Write out the whole listing again, exactly.
━━━━━━━━━━━━━━━━━━━━━━━━━━━━━━
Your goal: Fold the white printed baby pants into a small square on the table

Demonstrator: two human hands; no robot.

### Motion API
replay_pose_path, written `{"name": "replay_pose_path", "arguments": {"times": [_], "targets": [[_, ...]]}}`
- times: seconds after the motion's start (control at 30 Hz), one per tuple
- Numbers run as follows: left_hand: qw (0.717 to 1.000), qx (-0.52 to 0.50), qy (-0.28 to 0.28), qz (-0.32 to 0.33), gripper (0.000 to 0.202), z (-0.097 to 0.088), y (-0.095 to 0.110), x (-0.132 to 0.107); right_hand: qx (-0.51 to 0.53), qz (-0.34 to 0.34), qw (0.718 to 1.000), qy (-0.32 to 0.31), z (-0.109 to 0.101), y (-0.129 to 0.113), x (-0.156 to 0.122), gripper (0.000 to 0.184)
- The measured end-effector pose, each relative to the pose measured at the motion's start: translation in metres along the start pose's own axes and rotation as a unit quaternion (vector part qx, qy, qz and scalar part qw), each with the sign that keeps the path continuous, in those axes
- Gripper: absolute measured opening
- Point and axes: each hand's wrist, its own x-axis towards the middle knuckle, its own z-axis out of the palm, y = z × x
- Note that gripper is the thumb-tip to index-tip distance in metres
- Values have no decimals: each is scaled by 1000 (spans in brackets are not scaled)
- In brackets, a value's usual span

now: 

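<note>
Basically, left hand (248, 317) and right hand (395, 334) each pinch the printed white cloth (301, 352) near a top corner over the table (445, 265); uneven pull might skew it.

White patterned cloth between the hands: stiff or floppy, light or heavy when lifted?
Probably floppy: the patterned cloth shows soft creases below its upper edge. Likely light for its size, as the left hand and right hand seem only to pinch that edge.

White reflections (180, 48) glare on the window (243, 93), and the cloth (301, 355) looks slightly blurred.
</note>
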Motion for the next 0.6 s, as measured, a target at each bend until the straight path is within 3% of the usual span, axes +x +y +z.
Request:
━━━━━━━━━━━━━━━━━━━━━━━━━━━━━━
[Solution to the exercise]
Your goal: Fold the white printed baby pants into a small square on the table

Demonstrator: two human hands; no robot.

### Motion API
replay_pose_path, written `{"name": "replay_pose_path", "arguments": {"times": [_], "targets": [[_, ...]]}}`
- times: seconds after the motion's start (control at 30 Hz), one per tuple
- Numbers run as follows: left_hand: qw (0.717 to 1.000), qx (-0.52 to 0.50), qy (-0.28 to 0.28), qz (-0.32 to 0.33), gripper (0.000 to 0.202), z (-0.097 to 0.088), y (-0.095 to 0.110), x (-0.132 to 0.107); right_hand: qx (-0.51 to 0.53), qz (-0.34 to 0.34), qw (0.718 to 1.000), qy (-0.32 to 0.31), z (-0.109 to 0.101), y (-0.129 to 0.113), x (-0.156 to 0.122), gripper (0.000 to 0.184)
- The measured end-effector pose, each relative to the pose measured at the motion's start: translation in metres along the start pose's own axes and rotation as a unit quaternion (vector part qx, qy, qz and scalar part qw), each with the sign that keeps the path continuous, in those axes
- Gripper: absolute measured opening
- Point and axes: each hand's wrist, its own x-axis towards the middle knuckle, its own z-axis out of the palm, y = z × x
- Note that gripper is the thumb-tip to index-tip distance in metres
- Values have no decimals: each is scaled by 1000 (spans in brackets are not scaled)
- In brackets, a value's usual span

now: 

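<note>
Basically, left hand (248, 317) and right hand (395, 334) each pinch the printed white cloth (301, 352) near a top corner over the table (445, 265); uneven pull might skew it.

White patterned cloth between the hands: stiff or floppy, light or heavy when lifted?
Probably floppy: the patterned cloth shows soft creases below its upper edge. Likely light for its size, as the left hand and right hand seem only to pinch that edge.

White reflections (180, 48) glare on the window (243, 93), and the cloth (301, 355) looks slightly blurred.
</note>
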Motion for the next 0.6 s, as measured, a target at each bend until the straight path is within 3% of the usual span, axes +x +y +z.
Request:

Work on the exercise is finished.